[MATERIAL FOR THIS TASK Boundary: Start]

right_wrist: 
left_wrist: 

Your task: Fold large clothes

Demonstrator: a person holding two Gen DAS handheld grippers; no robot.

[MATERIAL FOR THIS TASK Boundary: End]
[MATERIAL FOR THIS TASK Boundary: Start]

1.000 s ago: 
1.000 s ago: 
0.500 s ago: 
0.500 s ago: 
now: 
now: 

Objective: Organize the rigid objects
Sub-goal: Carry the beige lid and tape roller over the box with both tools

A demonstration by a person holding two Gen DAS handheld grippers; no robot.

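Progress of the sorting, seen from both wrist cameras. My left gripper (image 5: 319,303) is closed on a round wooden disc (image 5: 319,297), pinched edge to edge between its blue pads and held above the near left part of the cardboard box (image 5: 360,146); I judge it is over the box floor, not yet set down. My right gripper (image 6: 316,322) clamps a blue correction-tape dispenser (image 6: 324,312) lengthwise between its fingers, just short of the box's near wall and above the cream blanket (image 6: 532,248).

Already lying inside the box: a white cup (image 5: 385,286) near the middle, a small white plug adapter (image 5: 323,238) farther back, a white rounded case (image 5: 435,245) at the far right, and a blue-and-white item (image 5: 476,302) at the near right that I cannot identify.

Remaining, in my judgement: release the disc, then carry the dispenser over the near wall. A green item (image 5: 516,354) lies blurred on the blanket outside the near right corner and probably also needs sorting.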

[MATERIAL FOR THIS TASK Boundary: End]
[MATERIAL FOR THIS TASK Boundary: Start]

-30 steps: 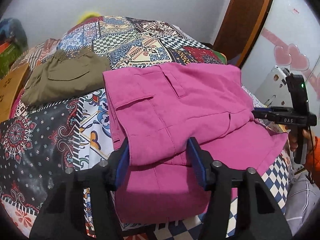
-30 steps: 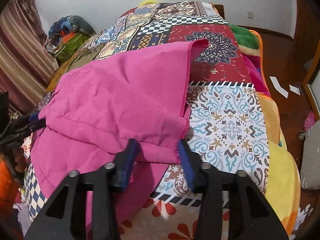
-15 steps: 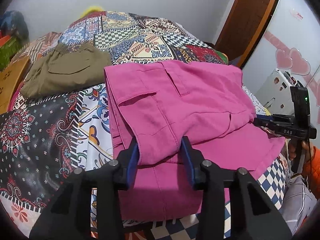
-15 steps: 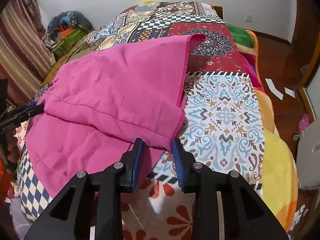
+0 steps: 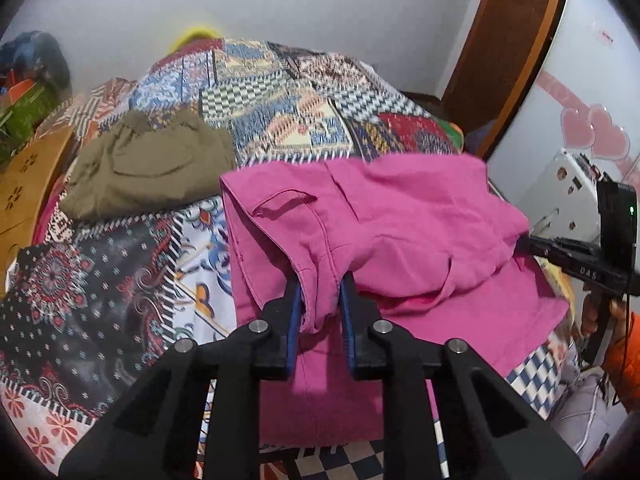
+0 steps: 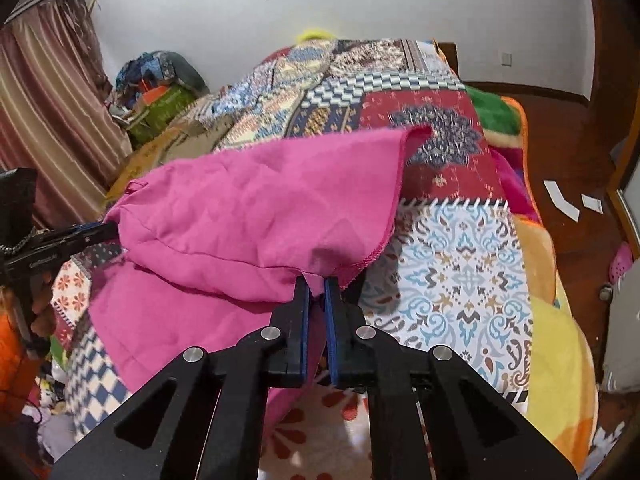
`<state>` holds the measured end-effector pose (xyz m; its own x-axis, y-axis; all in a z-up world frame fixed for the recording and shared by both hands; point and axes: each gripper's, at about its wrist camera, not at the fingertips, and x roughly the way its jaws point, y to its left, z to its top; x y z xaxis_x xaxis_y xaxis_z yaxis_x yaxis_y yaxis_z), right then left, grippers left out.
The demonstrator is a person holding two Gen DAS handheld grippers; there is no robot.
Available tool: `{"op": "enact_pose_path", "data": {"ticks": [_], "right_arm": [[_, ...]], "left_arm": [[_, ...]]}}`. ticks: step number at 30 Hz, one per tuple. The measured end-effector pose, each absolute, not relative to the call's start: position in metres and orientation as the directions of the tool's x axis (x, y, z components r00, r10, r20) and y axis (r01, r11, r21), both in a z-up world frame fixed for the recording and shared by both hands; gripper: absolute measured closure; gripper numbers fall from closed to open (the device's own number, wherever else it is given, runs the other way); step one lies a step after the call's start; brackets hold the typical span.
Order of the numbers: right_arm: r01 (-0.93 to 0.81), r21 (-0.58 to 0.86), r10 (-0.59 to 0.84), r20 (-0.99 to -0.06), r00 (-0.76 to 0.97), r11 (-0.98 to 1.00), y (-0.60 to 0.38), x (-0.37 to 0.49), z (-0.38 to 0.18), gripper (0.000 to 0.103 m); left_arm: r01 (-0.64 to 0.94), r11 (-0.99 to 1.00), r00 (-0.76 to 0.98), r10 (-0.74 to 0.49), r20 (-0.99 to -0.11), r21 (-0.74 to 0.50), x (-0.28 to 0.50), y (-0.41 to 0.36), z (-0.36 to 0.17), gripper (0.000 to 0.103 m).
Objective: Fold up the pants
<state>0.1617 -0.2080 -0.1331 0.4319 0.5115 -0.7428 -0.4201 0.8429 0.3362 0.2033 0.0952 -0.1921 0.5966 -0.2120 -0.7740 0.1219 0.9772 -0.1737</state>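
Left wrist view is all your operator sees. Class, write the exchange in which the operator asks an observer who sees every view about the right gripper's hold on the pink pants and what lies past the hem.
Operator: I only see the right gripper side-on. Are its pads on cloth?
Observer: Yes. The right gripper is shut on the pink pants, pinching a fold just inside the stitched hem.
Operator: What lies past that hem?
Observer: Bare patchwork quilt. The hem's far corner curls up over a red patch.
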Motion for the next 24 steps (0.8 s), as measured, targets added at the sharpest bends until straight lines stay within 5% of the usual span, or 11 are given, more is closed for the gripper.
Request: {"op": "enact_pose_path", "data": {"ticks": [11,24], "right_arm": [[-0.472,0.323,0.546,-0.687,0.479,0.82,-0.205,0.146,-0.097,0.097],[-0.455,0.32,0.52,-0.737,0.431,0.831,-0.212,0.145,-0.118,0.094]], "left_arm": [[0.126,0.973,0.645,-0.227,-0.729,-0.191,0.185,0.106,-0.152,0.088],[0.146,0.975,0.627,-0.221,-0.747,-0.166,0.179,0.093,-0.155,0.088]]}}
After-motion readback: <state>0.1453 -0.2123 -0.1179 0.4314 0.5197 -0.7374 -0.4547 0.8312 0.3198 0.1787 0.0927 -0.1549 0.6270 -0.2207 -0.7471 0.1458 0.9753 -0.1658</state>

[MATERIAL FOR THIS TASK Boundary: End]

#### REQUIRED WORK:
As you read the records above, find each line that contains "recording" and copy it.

#### TASK ANSWER:
`<state>` holds the measured end-effector pose (xyz m; its own x-axis, y-axis; all in a z-up world frame fixed for the recording and shared by both hands; point and axes: each gripper's, at about its wrist camera, not at the fingertips, and x roughly the way its jaws point, y to its left, z to its top; x y z xaxis_x xaxis_y xaxis_z yaxis_x yaxis_y yaxis_z), right then left, grippers left out.
Available tool: `{"op": "enact_pose_path", "data": {"ticks": [_], "right_arm": [[_, ...]], "left_arm": [[_, ...]]}}`. ticks: step number at 30 Hz, one per tuple. The measured end-effector pose, each absolute, not relative to the call's start: position in metres and orientation as the directions of the tool's x axis (x, y, z components r00, r10, r20) and y axis (r01, r11, r21), both in a z-up world frame fixed for the recording and shared by both hands; gripper: absolute measured closure; gripper numbers fall from closed to open (the device's own number, wherever else it is given, runs the other way); step one lies a step after the call's start; brackets hold the typical span.

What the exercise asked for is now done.